WORK REQUEST = Give back an exact copy of the lines in the records below, from the line that has "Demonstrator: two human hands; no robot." through the line that has "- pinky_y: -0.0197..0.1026", and nothing besides.

ENTRIES SHOWN =
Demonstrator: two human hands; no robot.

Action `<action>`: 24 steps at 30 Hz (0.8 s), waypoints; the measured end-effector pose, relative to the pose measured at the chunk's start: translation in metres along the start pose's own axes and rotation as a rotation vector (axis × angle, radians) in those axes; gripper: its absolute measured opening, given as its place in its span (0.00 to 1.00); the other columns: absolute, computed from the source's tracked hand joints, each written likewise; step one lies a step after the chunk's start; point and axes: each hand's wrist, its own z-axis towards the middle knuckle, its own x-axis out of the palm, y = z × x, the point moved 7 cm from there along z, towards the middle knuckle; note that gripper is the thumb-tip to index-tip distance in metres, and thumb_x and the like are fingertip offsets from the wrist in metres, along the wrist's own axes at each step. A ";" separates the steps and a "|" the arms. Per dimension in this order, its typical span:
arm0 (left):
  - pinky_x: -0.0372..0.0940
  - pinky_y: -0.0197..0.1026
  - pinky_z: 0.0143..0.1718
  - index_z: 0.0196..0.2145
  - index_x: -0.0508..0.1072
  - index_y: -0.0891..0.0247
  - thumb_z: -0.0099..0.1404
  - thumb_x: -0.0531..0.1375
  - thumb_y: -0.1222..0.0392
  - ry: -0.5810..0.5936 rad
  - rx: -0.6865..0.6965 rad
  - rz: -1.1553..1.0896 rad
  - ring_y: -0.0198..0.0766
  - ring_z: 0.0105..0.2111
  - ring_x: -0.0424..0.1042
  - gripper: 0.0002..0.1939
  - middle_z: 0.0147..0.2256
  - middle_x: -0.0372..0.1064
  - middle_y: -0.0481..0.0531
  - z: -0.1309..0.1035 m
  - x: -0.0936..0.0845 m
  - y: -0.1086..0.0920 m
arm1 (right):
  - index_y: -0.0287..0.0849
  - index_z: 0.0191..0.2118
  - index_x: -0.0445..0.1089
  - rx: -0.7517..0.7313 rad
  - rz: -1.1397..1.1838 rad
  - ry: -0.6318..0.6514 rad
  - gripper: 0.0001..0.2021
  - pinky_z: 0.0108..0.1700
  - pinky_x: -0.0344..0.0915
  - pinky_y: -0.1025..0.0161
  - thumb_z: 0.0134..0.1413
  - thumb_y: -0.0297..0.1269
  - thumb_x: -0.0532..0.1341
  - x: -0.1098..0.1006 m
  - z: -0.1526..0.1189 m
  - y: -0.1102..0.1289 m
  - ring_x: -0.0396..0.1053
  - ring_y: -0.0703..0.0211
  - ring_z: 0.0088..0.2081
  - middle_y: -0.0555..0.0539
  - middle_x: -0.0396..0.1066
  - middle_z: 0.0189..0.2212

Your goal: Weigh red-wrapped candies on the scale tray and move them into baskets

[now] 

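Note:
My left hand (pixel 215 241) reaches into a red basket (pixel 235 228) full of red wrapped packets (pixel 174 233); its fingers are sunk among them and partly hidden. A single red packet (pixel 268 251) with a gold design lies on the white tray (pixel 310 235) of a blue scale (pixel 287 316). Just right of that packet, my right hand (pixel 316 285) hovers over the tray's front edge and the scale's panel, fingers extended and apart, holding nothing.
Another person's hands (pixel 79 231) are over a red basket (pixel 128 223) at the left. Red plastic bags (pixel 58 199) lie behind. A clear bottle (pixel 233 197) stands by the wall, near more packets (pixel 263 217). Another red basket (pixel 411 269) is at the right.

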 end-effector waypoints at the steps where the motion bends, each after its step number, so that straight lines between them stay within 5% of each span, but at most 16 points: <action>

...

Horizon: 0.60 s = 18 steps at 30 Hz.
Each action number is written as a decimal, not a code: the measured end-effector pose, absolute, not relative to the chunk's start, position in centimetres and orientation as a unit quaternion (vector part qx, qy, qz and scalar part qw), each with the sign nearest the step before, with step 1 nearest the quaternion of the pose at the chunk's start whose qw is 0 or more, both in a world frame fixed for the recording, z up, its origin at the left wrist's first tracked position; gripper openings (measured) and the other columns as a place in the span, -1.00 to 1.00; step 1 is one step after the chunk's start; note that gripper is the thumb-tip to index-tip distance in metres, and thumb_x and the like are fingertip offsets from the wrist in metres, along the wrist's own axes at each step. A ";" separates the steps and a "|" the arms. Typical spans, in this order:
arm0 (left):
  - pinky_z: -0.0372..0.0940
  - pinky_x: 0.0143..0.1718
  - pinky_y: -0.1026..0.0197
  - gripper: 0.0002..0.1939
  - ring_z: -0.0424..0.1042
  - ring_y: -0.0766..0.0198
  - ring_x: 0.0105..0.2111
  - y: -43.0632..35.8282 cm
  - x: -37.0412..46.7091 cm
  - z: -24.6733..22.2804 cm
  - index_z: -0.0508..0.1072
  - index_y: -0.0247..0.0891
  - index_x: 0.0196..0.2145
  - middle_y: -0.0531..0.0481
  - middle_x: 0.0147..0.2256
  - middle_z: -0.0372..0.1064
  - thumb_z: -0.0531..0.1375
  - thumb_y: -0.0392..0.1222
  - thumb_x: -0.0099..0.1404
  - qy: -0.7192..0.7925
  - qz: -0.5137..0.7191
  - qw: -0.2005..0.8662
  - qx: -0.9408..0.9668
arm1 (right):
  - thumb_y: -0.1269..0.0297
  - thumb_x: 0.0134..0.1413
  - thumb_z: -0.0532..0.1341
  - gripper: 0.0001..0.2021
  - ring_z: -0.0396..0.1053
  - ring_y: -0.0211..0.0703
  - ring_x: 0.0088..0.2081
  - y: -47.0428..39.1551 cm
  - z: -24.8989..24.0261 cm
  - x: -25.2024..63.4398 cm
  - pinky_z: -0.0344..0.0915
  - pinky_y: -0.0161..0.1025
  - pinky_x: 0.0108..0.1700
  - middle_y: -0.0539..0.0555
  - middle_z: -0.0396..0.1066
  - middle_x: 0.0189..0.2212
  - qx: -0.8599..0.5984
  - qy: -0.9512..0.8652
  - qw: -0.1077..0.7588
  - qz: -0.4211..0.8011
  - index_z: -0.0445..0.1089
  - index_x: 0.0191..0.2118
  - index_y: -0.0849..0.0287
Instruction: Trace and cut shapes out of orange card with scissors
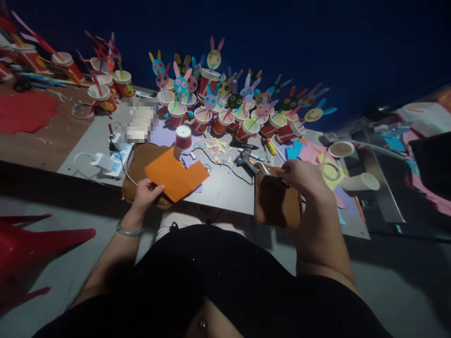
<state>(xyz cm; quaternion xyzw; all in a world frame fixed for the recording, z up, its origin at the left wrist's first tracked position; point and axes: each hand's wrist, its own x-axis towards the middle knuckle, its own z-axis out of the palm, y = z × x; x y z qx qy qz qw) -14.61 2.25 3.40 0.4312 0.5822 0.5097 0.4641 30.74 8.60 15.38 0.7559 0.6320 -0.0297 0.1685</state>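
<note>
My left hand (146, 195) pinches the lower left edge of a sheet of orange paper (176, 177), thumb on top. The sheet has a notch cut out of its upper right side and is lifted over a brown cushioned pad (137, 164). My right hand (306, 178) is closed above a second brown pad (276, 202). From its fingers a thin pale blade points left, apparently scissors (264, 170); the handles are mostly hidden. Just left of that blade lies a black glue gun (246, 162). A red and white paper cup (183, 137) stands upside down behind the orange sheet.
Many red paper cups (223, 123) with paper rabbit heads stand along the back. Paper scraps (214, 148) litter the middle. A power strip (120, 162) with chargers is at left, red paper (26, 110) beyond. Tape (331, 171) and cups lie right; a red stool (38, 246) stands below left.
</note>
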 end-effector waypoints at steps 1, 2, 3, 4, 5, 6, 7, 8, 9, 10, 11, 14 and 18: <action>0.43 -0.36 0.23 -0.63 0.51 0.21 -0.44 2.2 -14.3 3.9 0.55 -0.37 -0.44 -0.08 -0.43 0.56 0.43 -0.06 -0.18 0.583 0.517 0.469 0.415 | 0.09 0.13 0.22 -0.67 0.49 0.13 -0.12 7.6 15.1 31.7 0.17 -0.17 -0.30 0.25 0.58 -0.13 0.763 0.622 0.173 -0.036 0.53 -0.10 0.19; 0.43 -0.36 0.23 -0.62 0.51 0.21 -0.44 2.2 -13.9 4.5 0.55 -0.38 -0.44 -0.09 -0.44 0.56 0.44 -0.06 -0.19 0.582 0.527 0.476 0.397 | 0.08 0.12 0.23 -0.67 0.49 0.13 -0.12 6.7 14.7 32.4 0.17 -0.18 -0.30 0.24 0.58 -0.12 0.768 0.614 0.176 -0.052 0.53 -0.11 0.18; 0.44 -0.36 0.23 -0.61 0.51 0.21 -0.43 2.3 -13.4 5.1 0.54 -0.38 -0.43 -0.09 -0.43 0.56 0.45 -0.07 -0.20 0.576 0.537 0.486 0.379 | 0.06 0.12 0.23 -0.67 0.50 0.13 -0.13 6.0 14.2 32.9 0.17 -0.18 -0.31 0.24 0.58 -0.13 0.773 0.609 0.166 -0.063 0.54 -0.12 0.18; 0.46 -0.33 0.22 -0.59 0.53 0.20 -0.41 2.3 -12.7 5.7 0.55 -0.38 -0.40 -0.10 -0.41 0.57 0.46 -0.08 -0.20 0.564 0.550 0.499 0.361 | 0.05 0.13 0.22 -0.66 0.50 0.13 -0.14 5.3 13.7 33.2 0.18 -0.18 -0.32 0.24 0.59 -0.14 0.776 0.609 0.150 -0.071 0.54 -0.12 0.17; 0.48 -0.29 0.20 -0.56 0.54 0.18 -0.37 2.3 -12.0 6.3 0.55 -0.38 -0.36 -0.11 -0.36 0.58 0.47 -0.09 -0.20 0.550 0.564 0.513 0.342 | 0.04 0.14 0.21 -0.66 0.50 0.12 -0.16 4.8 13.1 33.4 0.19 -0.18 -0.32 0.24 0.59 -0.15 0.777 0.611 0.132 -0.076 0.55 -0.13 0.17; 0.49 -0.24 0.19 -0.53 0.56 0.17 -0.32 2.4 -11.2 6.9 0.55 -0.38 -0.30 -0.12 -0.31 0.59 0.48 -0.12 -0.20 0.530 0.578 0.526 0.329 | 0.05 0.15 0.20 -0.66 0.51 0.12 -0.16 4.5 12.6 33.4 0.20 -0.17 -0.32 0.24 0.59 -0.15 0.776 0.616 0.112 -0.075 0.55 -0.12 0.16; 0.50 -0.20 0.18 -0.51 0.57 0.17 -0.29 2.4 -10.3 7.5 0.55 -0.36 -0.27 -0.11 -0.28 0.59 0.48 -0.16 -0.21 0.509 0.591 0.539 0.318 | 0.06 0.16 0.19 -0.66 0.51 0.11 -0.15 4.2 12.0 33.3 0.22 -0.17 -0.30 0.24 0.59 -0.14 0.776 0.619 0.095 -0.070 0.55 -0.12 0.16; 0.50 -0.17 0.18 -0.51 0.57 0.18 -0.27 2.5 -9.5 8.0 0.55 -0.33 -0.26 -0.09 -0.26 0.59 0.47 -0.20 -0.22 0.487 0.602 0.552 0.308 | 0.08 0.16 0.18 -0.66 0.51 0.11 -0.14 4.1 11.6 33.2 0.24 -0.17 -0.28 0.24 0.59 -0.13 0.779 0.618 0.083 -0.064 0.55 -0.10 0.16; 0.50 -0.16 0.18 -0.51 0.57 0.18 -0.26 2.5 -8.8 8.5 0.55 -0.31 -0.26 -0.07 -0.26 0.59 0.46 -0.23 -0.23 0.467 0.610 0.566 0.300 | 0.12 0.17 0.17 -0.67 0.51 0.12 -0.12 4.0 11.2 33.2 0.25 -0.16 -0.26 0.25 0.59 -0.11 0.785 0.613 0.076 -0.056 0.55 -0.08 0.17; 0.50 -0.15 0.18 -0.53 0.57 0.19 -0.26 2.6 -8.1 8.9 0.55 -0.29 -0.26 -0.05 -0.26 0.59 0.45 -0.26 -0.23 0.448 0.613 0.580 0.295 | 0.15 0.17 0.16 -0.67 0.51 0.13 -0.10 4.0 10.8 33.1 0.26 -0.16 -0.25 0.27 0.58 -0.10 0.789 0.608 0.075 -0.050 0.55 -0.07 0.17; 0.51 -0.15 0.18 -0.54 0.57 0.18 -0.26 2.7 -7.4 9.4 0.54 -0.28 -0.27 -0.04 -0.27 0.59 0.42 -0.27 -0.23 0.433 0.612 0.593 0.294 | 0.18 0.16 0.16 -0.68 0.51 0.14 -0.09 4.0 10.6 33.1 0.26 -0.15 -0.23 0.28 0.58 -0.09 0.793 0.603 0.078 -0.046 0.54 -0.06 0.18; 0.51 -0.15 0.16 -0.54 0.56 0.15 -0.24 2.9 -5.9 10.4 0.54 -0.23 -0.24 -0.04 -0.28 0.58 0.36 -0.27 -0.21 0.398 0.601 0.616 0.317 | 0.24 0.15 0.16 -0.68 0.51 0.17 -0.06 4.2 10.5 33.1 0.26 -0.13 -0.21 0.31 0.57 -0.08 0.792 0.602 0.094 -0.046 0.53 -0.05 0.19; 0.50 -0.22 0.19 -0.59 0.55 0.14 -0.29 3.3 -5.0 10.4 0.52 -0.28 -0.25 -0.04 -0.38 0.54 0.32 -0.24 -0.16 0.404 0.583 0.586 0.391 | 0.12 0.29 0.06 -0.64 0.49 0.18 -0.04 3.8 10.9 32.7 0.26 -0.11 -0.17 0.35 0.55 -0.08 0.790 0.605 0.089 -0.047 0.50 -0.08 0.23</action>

ANSWER TO THIS TASK =
Demonstrator: two human hands; no robot.

Action `<action>`: 24 steps at 30 Hz (0.8 s), waypoints; the measured end-effector pose, relative to the pose measured at the chunk's start: translation in metres along the start pose's own axes and rotation as a rotation vector (axis × angle, radians) in those axes; gripper: its absolute measured opening, given as its place in its span (0.00 to 1.00); the other columns: absolute, computed from the source's tracked hand joints, each written likewise; step one lies a step after the chunk's start; point and axes: each hand's wrist, its own z-axis towards the middle knuckle, its own x-axis out of the palm, y = z × x, the point moved 7 cm from there along z, towards the middle knuckle; note that gripper is the thumb-tip to index-tip distance in metres, and thumb_x and the like are fingertip offsets from the wrist in metres, along the wrist's own axes at each step. A ";" separates the steps and a "|" the arms. Per dimension in this order, its typical span:
arm0 (left):
  - pinky_x: -0.0372..0.0940
  - pinky_y: -0.0197..0.1026

Nothing more is needed for this exercise.